Practicing Radical Acceptance

This week, I’ve been mulling over the bodhisattva Guanyin, also known as the Buddhist Goddess of Compassion. I’ve been rambling a bit about how to use the mythology of Guanyin as an archetype—a symbol and model of the deep and inclusive empathy that writers need.
On this Tips for Writers Thursday, I’m offering this exercise from Writing as a Sacred Path as a technique for growing empathy, even in the face of discord and conflict.
Radical Acceptance
If writers are the voice of the human experience, then we must be open to all of its manifestations. Radical acceptance is an openness to all people even when their behavior is troubling or unacceptable. Radical acceptance is not easy. Only a saint could practice it all the time. But cultivating it can open you to the great variety of human experience and allow you to write about the world without the encumbrance of anger and disapproval.
This exercise focuses on individuals or groups we are angry with or frustrated by. It starts with conflict. It entails a series of steps by which we can write ourselves to acceptance.  
1. To begin, write your feelings about the person you are having problems with. Take as much time as you need. Be honest. Don’t worry about being tactful or even fair. This is for you to vent. Allow yourself to feel upset as you write. Don’t hold back.
2. Identify key elements. After you’ve written your feelings, take a break. Then read what you wrote. Underline phrases that seem particularly significant. Pay attention to them. Look for patterns. You may find your feelings were not what you thought: perhaps you’re not as angry as you imagined, or you’re just using anger to cover up hurt. But it’s all right if you find what you expected to find.
3. Create an inventory of your feelings. Identify and name your emotions. On a separate sheet of paper, write each emotion out as a single sentence: “I am sad.” “I am enraged.” “I feel  . . . (excluded, intruded upon, violated, put down, neglected, etc.)  Just state your feelings here: Don’t editorialize or explain. After each statement, leave space for more.
4. Look for causes. Go back to the statements you made in # 3. Add to each one by stating the cause of your emotions. “I am angry because my neighbor filed a complaint about my dog barking.” “I feel hurt because my father snapped at me.” Try to keep your statement to a single sentence—don’t get tangled in explanations or judgments. And don’t place blame. Write, “I am angry because my son was caught defacing property,” not “I am angry because my ungrateful, immature son has disappointed me again.”
5. Identify your wishes. Go back to each of your statements again. This time, write what you wish. “I feel hurt because my father snapped at me. I wish he would be more sensitive, speak more gently, and listen more closely to what I say.” 
6. Do a reality check. For the final addition to our feeling statements, we are going to remind ourselves that wishes are wishes: they aren’t demands we can make of the universe, and they aren’t things we can make happen. We aren’t negating our wishes here—they’re still what we would like to be true—but we affirm that they are, after all, wishes. In the end you will have something like:
I am hurt because my father snapped at me. I wish he were more sensitive to my feelings, but I acknowledge that he often forgets that others might be hurt by his words. I realize that he has always had difficulty putting himself in other people’s shoes.
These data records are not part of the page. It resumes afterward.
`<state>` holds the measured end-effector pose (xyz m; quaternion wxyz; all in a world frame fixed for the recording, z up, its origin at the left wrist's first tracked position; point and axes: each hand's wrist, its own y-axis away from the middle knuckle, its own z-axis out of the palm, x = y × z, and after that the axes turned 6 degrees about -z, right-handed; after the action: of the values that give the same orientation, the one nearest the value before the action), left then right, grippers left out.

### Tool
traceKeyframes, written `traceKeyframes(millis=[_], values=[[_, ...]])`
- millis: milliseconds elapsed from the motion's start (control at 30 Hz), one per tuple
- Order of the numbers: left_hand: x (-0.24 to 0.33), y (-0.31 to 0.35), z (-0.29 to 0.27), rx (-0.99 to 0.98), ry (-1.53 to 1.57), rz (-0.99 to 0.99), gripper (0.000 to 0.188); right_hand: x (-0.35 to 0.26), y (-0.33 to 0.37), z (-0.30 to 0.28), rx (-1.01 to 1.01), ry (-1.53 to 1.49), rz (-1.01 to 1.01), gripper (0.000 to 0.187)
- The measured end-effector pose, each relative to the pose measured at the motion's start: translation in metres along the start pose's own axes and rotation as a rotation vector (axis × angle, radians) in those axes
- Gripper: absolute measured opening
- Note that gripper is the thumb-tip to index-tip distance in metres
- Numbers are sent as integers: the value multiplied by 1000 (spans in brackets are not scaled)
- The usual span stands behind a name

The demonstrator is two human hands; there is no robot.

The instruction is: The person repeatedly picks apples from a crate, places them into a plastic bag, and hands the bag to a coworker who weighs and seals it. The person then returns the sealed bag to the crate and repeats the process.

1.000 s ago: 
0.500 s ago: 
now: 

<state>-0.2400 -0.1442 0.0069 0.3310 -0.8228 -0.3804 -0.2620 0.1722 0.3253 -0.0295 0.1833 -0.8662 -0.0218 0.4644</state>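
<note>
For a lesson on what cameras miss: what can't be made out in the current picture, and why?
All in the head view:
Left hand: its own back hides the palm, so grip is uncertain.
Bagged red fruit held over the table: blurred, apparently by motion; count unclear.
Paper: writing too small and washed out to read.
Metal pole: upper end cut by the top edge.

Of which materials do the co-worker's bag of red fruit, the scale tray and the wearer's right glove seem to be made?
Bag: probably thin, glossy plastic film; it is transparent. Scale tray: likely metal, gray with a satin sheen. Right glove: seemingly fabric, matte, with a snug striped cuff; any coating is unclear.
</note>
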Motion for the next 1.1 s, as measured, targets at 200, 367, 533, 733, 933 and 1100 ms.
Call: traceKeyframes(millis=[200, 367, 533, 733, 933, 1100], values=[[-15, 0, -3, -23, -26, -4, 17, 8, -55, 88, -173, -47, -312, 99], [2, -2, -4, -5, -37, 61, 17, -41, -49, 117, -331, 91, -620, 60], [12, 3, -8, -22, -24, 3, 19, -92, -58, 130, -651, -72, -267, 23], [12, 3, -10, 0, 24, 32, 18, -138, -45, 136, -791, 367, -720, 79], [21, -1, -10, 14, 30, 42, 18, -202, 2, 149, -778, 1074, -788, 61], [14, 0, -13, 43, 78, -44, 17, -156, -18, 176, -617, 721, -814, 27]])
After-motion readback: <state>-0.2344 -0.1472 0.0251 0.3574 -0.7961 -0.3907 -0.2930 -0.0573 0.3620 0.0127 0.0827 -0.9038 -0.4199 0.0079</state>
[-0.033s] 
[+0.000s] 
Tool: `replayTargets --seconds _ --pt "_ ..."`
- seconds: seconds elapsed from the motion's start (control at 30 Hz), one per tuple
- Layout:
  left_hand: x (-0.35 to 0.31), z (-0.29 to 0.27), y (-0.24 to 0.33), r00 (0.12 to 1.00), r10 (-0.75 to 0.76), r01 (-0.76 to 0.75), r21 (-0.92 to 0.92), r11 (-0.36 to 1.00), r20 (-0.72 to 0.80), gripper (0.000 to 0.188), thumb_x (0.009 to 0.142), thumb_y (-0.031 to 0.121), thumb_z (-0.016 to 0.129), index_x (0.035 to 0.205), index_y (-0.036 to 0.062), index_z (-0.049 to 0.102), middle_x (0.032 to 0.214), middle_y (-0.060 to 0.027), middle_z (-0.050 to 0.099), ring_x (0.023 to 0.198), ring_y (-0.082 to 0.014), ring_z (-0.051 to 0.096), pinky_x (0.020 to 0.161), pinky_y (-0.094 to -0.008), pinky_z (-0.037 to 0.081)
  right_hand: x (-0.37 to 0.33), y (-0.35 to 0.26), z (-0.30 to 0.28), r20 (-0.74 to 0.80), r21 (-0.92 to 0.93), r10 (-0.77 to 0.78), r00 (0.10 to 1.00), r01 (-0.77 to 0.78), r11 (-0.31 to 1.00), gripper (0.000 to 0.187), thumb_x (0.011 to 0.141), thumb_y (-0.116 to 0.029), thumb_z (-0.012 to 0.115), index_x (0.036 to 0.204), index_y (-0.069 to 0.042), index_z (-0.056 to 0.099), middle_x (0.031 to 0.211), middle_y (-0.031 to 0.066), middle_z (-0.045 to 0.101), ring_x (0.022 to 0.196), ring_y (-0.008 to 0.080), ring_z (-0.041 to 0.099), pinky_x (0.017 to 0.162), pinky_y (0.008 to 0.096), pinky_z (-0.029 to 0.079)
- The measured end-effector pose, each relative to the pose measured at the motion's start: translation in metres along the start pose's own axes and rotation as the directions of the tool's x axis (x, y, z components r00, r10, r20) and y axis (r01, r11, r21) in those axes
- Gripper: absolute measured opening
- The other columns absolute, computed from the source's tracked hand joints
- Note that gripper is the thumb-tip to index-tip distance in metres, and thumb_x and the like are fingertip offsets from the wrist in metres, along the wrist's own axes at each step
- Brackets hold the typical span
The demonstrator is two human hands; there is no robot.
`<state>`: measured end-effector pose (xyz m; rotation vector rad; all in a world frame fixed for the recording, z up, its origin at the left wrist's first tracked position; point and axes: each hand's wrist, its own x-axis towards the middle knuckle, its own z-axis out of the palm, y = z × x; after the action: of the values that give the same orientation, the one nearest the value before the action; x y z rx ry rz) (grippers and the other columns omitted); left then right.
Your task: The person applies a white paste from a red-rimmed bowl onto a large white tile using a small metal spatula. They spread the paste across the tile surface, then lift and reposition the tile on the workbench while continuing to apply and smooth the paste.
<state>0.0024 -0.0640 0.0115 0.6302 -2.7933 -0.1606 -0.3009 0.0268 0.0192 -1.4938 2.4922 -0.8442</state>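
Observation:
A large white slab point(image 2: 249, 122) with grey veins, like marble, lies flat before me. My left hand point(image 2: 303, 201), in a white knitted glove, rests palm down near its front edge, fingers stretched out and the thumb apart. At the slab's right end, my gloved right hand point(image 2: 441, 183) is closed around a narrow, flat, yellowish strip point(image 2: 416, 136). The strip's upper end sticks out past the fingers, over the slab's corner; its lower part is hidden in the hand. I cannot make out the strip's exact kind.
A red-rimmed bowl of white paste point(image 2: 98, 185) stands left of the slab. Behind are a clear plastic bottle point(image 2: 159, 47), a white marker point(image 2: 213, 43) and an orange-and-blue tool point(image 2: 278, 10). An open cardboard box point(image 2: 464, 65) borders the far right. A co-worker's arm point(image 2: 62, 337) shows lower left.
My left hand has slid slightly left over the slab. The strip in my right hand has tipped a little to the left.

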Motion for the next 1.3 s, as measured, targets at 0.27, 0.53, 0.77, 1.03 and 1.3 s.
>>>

One of the things this final step does is help us recognize what we can’t change and what we can. As someone who often feels angry over things that happened long ago, I need this kind of reality check: Once I remind myself that there’s nothing I can do about things that happened to me in middle school (or even last year), I can step away from the anger and gain some perspective.
Radical acceptance does not mean you approve of the behavior, and it doesn’t mean you don’t take steps to remedy the situation, if you can. Rather, it brings the clarity we need to act effectively. It helps us identify the true nature of our feelings and their source. And it eases our pain by helping us realize that the world cannot always be the way we wish.
For writers, radical acceptance is essential. It helps us expand the scope of our writing by keeping us open to a wide variety of ideas and by allowing us to view even activities we disapprove of with a clear eye. By helping us see beyond our own perspectives to the motivations and feelings of other people, radical acceptance enables us to create deeper, more insightful work.